Q-vaxcelerate: A distributed development approach for a new Coxiella burnetii vaccine

Patrick M Reeves 1,, Susan Raju Paul 1, Ann E Sluder 1, Timothy A Brauns 1, Mark C Poznansky 1,
PMCID: PMC5718828  PMID: 28933682

ABSTRACT

Development of vaccines that are both safe and effective remains a costly and time-consuming challenge. To accelerate the pace of development and improve the efficacy and safety of candidate vaccines for both existing and emerging infectious agents, we have used a distributed development approach. This features the managed integration of individual expert groups having the requisite vaccine platforms, pre-clinical models, assays, skills and knowledge pertinent to a specific pathogen into a single, end-to-end development team capable of producing a new vaccine tailored to that particular agent. Distributed development focuses on integrating existing effort across multiple institutions rather than developing new capabilities or consolidating resources within an individual organization.

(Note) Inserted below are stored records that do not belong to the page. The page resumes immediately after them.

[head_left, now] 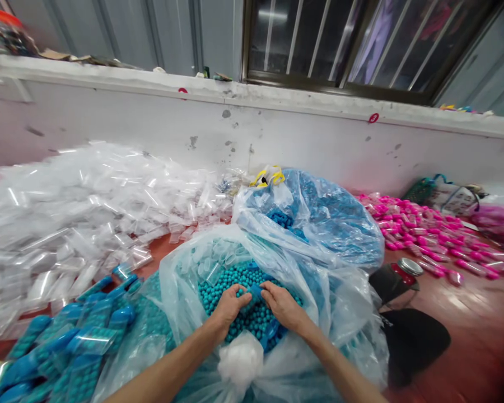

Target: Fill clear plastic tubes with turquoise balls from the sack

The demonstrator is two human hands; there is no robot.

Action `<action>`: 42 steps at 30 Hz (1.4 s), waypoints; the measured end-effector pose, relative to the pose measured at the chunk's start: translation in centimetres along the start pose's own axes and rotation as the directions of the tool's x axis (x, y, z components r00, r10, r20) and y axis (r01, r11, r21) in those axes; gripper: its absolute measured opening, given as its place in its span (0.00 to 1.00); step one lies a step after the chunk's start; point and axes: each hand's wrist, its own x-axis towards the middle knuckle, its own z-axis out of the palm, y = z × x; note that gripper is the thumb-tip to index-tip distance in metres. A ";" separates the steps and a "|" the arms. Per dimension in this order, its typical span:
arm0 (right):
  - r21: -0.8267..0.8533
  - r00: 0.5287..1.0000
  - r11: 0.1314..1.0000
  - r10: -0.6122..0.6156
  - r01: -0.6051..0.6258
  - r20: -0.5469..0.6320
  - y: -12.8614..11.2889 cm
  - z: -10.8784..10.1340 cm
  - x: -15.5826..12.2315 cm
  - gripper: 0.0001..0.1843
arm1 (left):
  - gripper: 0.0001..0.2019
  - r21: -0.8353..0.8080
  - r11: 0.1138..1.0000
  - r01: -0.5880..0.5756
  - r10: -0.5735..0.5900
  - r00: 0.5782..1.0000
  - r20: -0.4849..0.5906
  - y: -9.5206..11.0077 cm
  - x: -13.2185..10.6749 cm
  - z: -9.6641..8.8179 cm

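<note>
Both my hands reach into an open clear plastic bag (180, 280) full of small teal balls (218, 285). My left hand (231, 305) and my right hand (282, 305) have their fingers curled around a small blue tube (254, 294) between them, held just over the balls. A few clear empty tubes (212, 268) lie on the balls at the back of the bag.
A big heap of clear empty tubes (79, 212) fills the left. Filled teal tubes (67, 341) lie at the near left. A second bag of blue balls (331, 218) stands behind. Pink filled tubes (428, 235) lie right, beside a lidded jar (405, 271) and a dark object (411, 336).
</note>
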 end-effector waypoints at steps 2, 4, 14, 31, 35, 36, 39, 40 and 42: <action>-0.059 1.000 0.998 -0.017 0.017 0.002 -0.2 -0.2 0.0 0.12 | 0.15 0.026 1.000 -0.013 0.012 1.000 0.014 0.4 -0.3 0.0; -0.034 1.000 0.999 -0.014 0.014 -0.023 -0.2 -0.4 0.0 0.12 | 0.17 0.028 1.000 0.010 -0.011 0.999 0.045 0.8 -0.6 -0.1; 0.376 0.997 0.925 0.071 -0.058 -0.021 -0.7 0.6 0.1 0.07 | 0.37 -0.028 0.998 0.049 -0.043 0.982 0.184 1.0 -2.2 0.5; 0.008 0.921 0.977 -0.199 0.213 -0.336 -1.1 0.6 -1.2 0.17 | 0.41 -0.089 0.995 0.040 -0.017 0.969 0.246 1.1 -2.4 -0.1; -0.021 0.917 0.972 -0.229 0.236 -0.325 -1.0 0.8 -1.3 0.15 | 0.41 -0.154 0.986 0.062 -0.020 0.965 0.262 0.7 -2.4 -0.2; -0.040 0.917 0.969 -0.242 0.242 -0.318 -1.1 0.8 -1.3 0.16 | 0.41 -0.165 0.984 0.065 -0.021 0.966 0.256 0.7 -2.4 -0.2; -0.070 0.919 0.968 -0.252 0.242 -0.305 -1.2 0.9 -1.2 0.16 | 0.41 -0.172 0.984 0.051 -0.009 0.971 0.237 0.7 -2.6 -0.2; -0.066 0.919 0.969 -0.246 0.238 -0.309 -1.2 0.9 -1.2 0.16 | 0.41 -0.159 0.986 0.044 -0.007 0.973 0.229 0.7 -2.7 -0.2; -0.041 0.918 0.974 -0.226 0.225 -0.325 -1.4 0.9 -1.1 0.15 | 0.41 -0.119 0.993 0.027 -0.001 0.977 0.213 0.9 -2.8 -0.2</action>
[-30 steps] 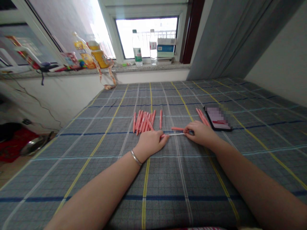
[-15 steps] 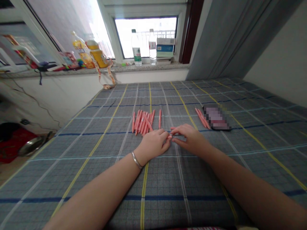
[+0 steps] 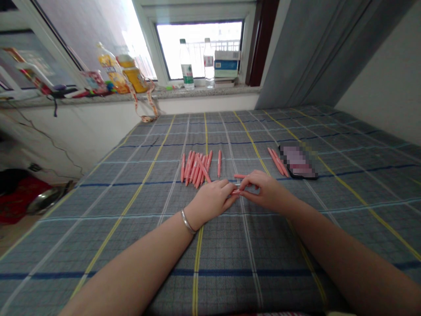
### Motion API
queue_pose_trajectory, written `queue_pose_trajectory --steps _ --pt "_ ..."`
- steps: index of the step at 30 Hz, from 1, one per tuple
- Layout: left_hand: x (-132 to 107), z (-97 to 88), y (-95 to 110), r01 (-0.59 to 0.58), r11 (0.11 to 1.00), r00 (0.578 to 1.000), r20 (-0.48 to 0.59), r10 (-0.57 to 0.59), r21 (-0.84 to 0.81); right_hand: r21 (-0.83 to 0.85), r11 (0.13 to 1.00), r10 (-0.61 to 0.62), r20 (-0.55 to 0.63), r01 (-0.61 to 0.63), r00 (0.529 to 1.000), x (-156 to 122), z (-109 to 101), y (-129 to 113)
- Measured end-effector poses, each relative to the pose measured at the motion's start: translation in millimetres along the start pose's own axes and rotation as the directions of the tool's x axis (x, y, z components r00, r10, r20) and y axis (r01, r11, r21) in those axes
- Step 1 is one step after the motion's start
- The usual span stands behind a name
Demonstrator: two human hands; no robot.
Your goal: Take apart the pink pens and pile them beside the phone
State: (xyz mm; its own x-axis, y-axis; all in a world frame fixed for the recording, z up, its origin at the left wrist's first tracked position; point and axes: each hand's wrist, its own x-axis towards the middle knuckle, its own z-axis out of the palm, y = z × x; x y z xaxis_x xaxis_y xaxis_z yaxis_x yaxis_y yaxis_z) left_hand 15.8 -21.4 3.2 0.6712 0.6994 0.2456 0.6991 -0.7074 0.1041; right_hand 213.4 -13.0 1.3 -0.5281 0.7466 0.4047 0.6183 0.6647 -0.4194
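My left hand [image 3: 212,199] and my right hand [image 3: 263,191] meet over the checked bedsheet [image 3: 210,245], both pinched on a pink pen [image 3: 235,192] held between their fingertips. Another pink pen part [image 3: 239,176] lies just beyond my right hand. A bundle of several pink pens [image 3: 196,166] lies ahead of my left hand, with one single pen [image 3: 219,163] beside it. Two more pink pens [image 3: 277,161] lie to the right, next to a phone [image 3: 297,161].
A stone window ledge [image 3: 184,93] at the back carries two water bottles [image 3: 186,65], a box [image 3: 225,66], yellow containers [image 3: 133,79] and clutter. Grey curtain [image 3: 315,52] hangs at right. The floor at left holds a red cloth [image 3: 19,197].
My right hand has slid left toward my left hand, closing the gap; the thin white refill seen between them a second ago is now hidden inside the pink pen.
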Motion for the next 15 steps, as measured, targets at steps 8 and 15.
queue_pose_trajectory --steps 8,15 --pt "-0.2 0.2 -8.6 0.14 0.99 0.989 -0.049 -0.14 -0.015 -0.013 0.993 0.117 0.118 -0.116 0.986 -2.1 -14.3 23.5" --pt "1.8 1.0 -14.1 0.226 0.974 0.968 -0.11 -0.225 -0.004 -0.102 0.988 0.138 0.235 -0.117 0.962 -2.1 -12.9 23.4"
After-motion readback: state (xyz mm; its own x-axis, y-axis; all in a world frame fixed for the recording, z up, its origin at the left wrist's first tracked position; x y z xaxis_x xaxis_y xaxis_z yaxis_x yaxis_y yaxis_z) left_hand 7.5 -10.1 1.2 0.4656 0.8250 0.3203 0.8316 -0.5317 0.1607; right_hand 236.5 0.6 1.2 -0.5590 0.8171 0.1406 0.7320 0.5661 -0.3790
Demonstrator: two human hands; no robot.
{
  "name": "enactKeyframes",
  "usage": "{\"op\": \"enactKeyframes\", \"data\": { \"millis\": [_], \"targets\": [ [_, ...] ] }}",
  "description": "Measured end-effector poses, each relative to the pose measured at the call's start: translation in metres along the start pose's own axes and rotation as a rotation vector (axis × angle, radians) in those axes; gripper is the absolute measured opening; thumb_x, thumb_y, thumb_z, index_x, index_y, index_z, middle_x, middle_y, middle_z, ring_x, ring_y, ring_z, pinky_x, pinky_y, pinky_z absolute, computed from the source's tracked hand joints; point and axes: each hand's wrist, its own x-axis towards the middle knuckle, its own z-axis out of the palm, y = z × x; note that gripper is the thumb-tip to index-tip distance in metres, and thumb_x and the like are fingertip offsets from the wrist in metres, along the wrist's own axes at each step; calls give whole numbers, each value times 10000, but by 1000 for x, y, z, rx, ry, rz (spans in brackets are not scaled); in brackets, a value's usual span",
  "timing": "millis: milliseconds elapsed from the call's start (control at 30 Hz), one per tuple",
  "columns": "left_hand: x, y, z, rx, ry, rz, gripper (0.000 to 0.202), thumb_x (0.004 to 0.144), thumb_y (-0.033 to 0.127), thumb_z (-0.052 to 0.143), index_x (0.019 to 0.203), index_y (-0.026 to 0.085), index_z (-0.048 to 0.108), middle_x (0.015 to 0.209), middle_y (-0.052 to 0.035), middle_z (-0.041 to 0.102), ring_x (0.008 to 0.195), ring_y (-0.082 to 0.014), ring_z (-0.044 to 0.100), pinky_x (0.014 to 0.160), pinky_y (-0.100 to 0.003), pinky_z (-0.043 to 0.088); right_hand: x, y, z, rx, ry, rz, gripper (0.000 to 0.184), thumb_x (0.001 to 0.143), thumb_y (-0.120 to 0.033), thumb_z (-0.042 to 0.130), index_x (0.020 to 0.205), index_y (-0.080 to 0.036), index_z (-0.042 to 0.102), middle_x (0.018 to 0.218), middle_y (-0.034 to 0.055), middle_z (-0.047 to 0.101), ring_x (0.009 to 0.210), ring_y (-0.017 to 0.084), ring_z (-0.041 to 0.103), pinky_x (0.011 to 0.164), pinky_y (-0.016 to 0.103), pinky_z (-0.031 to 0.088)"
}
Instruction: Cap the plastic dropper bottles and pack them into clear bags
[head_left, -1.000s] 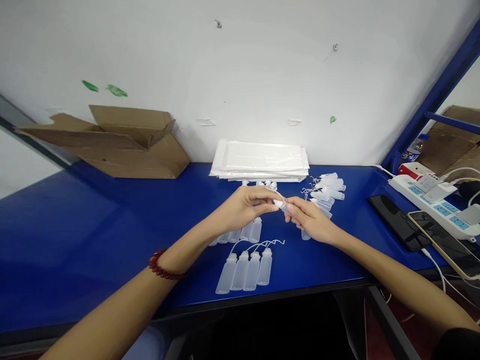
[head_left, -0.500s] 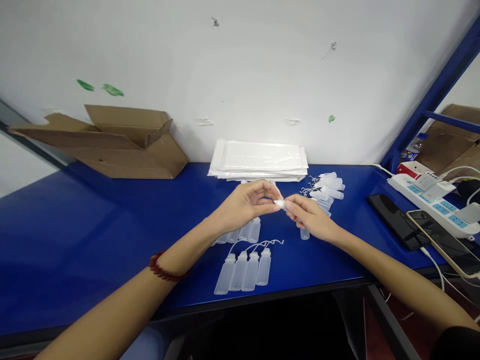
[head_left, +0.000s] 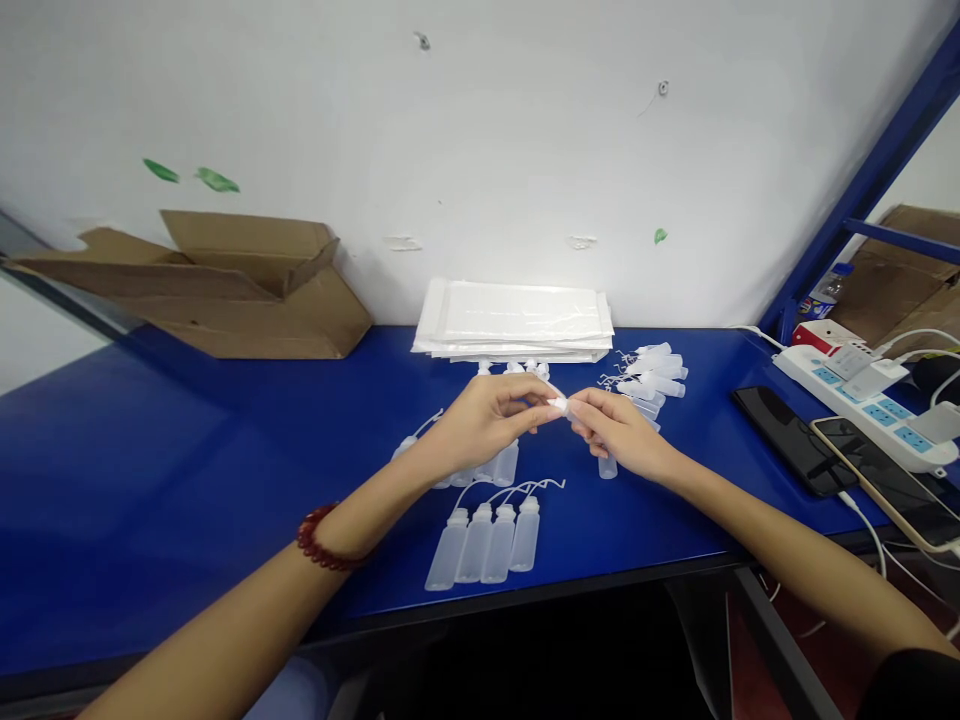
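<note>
Over the blue table (head_left: 225, 490), head view (sole camera): small translucent bottle (head_left: 568, 409) held between both hands, its body mostly hidden. Long axis appears to slope rightward and down, from white cap (head_left: 556, 404) into right palm. Left hand (head_left: 487, 420) pinches the cap; right hand (head_left: 619, 432) is clamped round the body. Neither hand nearer; fingertips almost meet. Four tubed bottles (head_left: 497, 545) lie nearer the front edge.

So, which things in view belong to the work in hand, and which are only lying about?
Seem to belong:
small white-tipped bottle, held by the left hand and right hand
four front bottles with bent tubes
bottle heap on the right

Apparently just lying about:
cardboard box
two phones
power strip
</note>
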Motion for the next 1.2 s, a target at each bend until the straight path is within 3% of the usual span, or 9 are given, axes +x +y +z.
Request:
{"op": "enactKeyframes", "data": {
  "millis": [167, 400, 633, 767, 867, 1000, 1200],
  "targets": [
    [0, -1, -1, -22, 11, -22, 174, 831, 323, 663, 870, 172, 741, 842, -47, 717, 732, -137, 649, 653, -249, 571, 0, 0, -1, 20, -24, -14, 329, 854, -506, 560, 823, -181, 522, 646, -70, 419, 489, 50, 321, 437, 199, 279],
    [1, 5, -2, 34, -48, -110, 271, 862, 392, 606, 816, 150, 721, 705, -37, 680, 607, -128, 636, 589, -250, 555, -1, 2, -1, -129, -17, -72, 318, 916, -488, 483, 848, -181, 534, 664, -60, 446, 495, 62, 388, 450, 213, 325],
    [2, 5, -4, -18, 35, -231, 298, 839, 425, 630, 716, 156, 662, 583, -5, 620, 524, -110, 595, 522, -220, 504, -1, 6, -5, -340, 105, -212, 292, 921, -441, 524, 1060, -187, 564, 732, -28, 564, 562, 96, 499, 535, 241, 402],
    [2, 4, -5, -96, -33, -332, 377, 854, 477, 607, 664, 154, 634, 588, -16, 628, 504, -107, 593, 500, -219, 484, 0, 7, -6, -412, 133, -295, 249, 945, -366, 476, 1057, -169, 580, 757, -5, 600, 579, 109, 523, 579, 259, 427],
    [2, 4, -5, -118, -77, -301, 390, 880, 467, 576, 657, 153, 641, 557, -10, 621, 489, -98, 585, 497, -209, 478, -1, 6, -5, -462, 163, -351, 235, 948, -332, 465, 1041, -160, 595, 737, -5, 581, 599, 117, 528, 600, 262, 414],
    [1, 4, -4, -76, -82, -219, 363, 870, 425, 597, 641, 152, 667, 517, -12, 628, 464, -98, 584, 500, -209, 493, -2, 6, -6, -442, 166, -294, 263, 952, -370, 448, 975, -163, 608, 640, -36, 503, 543, 107, 472, 559, 251, 375],
    [-2, 6, 1, -27, -26, -101, 260, 858, 328, 625, 704, 146, 729, 589, -32, 693, 533, -123, 641, 553, -222, 541, 3, 10, -7, -68, 100, -104, 414, 836, -592, 562, 809, -178, 553, 607, -69, 399, 445, 64, 347, 426, 223, 331]
  ]
}}
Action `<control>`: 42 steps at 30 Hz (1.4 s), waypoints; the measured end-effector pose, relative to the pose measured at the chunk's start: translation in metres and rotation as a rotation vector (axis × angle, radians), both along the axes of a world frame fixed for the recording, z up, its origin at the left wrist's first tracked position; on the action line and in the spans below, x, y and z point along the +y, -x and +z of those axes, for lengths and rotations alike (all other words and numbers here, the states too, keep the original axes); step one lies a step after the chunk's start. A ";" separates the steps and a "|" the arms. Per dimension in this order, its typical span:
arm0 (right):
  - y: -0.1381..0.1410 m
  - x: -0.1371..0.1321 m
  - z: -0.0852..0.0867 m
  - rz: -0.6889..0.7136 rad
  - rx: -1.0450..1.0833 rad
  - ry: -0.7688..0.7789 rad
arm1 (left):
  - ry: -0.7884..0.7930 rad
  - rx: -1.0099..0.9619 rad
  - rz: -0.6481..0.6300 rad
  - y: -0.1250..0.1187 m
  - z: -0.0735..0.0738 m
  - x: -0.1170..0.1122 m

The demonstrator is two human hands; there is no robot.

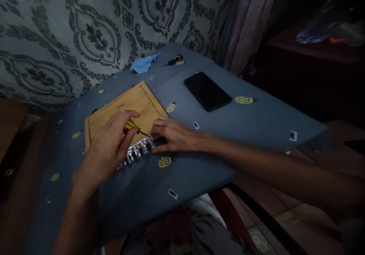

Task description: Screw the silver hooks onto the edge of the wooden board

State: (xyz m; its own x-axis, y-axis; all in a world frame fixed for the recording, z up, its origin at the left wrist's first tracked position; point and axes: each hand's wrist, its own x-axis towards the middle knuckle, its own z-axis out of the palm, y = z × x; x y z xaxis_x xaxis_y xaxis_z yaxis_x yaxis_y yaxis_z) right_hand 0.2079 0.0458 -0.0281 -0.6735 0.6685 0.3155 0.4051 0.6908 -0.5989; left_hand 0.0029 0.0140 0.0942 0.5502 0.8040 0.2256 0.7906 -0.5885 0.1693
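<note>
My left hand (110, 148) is closed around a small screwdriver (130, 125) with a yellow handle. The dark shaft points down and right, and its tip is at the end hook of a row of silver metal hooks (137, 151). These hooks line the near edge of a framed wooden board (129, 101), which lies tilted to my view on the table. My right hand (171, 134) grips the board's near right corner, with its fingers on the frame and the thumb below, close to the end hook. Part of the board is hidden under my left hand.
A blue cloth (143, 64) and a small dark object with a ring (174, 60) are at the back of the table (256, 122). To the right of the board lies a black phone (207, 91). Patterned wallpaper (94, 34) rises behind.
</note>
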 end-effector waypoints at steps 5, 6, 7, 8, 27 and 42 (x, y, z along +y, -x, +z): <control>0.001 0.000 0.000 -0.007 -0.004 -0.004 | -0.031 0.010 0.008 0.001 -0.001 0.002; 0.001 0.000 0.000 -0.010 -0.002 -0.007 | -0.057 0.016 0.013 0.001 -0.002 0.002; 0.001 -0.001 -0.001 -0.011 0.001 -0.008 | -0.087 0.026 0.022 0.000 -0.003 0.003; 0.001 -0.001 -0.001 -0.012 0.006 -0.009 | -0.117 0.038 0.031 0.000 -0.004 0.004; 0.001 0.000 -0.003 -0.018 0.006 -0.028 | 0.048 0.019 0.007 0.006 0.009 0.006; 0.000 0.001 -0.001 0.008 -0.004 -0.038 | 0.005 -0.001 0.041 0.010 0.006 -0.005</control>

Previously we have used the distributed development strategy to generate vaccine candidates for emerging viral diseases. Coxiella burnetii is a highly infectious and resilient bacterium and the causative agent of Q fever. Treatment for Q fever can require months of antibiotics. The current vaccine for Q-fever is only approved in Australia and requires prescreening due to the potential for severe reactogenicity in previously exposed individuals. Here we discuss Q-VaxCelerate, a distributed development consortium for the development of a new vaccine to prevent Q fever.

KEYWORDS: vaccine, Coxiella burnetii, Qfever, subunit, peptide, distribute development

Background

The complexity of vaccine development, which requires diverse expertise, infrastructure, and access to key reagents and technologies, presents scientific and logistical challenges to investigators involved in this process. One strategy for addressing the multiple requirements for a successful vaccine program is the use of a distributed development model, where academic and industry groups partner to integrate relevant domain expertise and technological assets to complete a vaccine development program. Previously we described how a distributed development model was used to meet the unique needs of rapid response vaccines for emerging infectious diseases (EID).1 Here we apply our previous experience to address the need for a less reactogenic and efficacious vaccine for Coxiella burnetii.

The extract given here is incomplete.